Every line of the records below from the line with "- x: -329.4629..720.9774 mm" up to and including the line with "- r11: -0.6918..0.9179" must be reproduced exactly, and no line outside that range.
───── RAW DATA
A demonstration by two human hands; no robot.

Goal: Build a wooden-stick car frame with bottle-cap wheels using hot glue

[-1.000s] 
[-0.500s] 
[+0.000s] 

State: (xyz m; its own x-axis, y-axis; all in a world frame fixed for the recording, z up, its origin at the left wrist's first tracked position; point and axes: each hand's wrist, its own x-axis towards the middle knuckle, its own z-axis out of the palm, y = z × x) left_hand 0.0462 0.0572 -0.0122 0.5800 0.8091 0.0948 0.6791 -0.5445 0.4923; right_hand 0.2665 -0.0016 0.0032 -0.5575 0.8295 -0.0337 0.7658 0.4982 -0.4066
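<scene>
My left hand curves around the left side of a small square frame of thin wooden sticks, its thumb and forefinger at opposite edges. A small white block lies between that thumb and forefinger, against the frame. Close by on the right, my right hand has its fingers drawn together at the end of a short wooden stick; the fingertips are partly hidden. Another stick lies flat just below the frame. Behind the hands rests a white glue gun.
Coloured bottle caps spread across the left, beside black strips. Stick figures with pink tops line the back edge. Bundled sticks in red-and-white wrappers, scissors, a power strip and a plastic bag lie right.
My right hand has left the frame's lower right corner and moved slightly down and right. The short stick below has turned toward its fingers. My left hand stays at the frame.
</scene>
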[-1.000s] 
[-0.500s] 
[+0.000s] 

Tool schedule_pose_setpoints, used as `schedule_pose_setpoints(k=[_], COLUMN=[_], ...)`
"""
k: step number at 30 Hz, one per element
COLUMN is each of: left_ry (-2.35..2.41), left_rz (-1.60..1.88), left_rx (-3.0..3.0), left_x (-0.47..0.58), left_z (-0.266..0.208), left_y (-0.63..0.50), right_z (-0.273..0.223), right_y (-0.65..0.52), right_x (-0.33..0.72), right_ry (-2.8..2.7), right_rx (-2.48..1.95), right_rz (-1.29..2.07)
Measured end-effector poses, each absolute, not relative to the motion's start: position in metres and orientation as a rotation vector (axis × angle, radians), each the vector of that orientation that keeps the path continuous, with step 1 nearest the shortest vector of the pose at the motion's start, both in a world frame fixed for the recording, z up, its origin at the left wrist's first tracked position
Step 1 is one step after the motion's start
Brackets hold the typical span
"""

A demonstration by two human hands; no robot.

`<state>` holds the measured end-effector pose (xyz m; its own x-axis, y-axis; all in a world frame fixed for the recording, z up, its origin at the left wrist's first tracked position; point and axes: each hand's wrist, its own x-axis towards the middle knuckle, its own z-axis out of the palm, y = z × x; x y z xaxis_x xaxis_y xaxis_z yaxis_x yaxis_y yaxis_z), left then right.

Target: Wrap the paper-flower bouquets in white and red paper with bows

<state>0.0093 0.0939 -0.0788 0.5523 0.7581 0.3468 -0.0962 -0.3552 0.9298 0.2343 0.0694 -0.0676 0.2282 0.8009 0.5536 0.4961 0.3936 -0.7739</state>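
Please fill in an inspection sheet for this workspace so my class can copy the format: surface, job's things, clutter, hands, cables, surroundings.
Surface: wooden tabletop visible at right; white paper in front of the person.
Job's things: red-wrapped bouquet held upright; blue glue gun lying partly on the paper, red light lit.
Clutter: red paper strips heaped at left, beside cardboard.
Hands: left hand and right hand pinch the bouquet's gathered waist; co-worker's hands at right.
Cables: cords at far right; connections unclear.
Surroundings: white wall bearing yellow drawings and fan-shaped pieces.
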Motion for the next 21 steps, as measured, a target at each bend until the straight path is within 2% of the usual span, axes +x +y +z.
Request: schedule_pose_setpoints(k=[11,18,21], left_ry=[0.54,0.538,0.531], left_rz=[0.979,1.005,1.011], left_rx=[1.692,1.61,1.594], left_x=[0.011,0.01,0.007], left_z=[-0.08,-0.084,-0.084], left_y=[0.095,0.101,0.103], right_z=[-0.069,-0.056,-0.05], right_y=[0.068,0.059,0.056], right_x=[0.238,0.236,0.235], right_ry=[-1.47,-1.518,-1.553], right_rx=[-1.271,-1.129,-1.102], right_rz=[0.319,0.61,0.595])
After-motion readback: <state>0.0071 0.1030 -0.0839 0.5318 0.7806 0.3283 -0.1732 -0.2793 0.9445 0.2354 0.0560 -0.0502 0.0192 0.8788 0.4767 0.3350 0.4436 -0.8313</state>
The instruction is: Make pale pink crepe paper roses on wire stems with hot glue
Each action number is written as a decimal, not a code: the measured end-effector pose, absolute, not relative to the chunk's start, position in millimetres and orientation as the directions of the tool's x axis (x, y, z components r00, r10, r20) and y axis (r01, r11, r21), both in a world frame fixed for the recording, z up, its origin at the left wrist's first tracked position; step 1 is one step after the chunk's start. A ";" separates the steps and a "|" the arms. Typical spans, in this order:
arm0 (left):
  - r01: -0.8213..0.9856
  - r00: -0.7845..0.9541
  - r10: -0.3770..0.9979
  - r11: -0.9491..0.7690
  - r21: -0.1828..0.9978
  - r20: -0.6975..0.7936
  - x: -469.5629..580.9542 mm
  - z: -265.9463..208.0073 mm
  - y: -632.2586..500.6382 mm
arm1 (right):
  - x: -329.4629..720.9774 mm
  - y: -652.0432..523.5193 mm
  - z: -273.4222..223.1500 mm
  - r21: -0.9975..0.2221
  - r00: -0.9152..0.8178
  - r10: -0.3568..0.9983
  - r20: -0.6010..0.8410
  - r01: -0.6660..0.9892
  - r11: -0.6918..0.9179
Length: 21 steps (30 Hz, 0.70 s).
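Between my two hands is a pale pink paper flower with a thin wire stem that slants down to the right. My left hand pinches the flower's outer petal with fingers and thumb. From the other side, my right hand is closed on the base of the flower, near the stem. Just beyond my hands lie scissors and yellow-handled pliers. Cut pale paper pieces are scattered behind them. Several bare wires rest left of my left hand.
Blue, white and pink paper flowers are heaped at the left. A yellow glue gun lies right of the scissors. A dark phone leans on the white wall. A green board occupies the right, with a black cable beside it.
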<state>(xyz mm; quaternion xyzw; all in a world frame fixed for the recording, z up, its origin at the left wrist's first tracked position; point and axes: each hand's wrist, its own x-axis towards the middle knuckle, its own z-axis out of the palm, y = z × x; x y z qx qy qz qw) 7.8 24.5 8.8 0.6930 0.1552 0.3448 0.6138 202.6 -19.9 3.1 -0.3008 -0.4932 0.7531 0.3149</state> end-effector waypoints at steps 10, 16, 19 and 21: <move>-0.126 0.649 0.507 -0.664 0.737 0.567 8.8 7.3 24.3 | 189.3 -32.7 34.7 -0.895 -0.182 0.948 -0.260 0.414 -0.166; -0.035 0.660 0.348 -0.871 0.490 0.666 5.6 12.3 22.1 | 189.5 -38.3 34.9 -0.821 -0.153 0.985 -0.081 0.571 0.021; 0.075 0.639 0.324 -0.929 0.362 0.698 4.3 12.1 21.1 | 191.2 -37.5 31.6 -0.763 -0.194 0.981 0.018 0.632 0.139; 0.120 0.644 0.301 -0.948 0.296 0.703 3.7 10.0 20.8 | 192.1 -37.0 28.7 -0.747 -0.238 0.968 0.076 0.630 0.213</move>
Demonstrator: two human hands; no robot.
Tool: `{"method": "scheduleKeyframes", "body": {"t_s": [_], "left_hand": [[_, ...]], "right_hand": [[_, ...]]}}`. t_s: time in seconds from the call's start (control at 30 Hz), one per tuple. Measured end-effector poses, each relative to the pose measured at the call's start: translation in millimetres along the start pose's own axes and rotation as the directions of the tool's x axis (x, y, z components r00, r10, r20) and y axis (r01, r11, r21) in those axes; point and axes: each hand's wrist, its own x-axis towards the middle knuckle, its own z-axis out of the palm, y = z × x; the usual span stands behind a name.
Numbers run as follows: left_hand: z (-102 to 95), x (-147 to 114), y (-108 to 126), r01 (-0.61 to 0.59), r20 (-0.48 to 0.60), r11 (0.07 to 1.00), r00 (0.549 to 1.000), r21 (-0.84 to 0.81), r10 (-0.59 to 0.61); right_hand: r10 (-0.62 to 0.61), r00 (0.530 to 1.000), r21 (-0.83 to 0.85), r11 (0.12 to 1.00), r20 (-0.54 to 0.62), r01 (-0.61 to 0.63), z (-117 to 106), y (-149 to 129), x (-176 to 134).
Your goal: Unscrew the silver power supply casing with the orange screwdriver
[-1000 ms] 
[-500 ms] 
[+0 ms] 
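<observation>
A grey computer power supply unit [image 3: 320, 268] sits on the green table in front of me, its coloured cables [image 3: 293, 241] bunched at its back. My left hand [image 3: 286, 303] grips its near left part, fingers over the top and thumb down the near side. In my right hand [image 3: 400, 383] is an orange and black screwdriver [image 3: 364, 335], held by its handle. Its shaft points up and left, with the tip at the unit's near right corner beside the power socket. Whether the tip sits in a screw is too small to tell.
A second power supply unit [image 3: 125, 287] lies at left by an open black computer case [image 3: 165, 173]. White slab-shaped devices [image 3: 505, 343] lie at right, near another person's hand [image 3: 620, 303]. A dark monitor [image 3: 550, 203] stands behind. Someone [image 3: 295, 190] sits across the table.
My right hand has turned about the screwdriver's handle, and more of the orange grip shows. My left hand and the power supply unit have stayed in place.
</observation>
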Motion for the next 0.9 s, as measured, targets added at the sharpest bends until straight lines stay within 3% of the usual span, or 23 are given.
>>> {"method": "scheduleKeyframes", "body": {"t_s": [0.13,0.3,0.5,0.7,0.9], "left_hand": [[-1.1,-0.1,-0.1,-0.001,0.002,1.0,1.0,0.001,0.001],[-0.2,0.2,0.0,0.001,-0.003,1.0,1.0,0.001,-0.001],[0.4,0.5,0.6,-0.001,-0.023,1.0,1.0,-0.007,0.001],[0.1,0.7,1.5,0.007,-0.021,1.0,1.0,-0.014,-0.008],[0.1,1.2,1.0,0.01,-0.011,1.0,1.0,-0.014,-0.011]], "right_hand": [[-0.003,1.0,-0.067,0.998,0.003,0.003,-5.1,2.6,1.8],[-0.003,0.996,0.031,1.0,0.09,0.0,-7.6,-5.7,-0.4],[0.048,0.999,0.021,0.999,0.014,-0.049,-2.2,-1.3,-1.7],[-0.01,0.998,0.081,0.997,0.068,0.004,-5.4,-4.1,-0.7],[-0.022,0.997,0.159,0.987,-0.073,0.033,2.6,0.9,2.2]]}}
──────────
### COMPLETED TASK:
  - x: -329.4629..720.9774 mm
  - y: -652.0432..523.5193 mm
  - z: -273.4222..223.1500 mm
  - r21: -0.9975..0.2221
  - r00: -0.9152..0.8178
  - r10: -0.3568..0.9983
  - r20: -0.6010..0.8410
  - r01: -0.6660..0.9892
  - r11: -0.6918..0.9179

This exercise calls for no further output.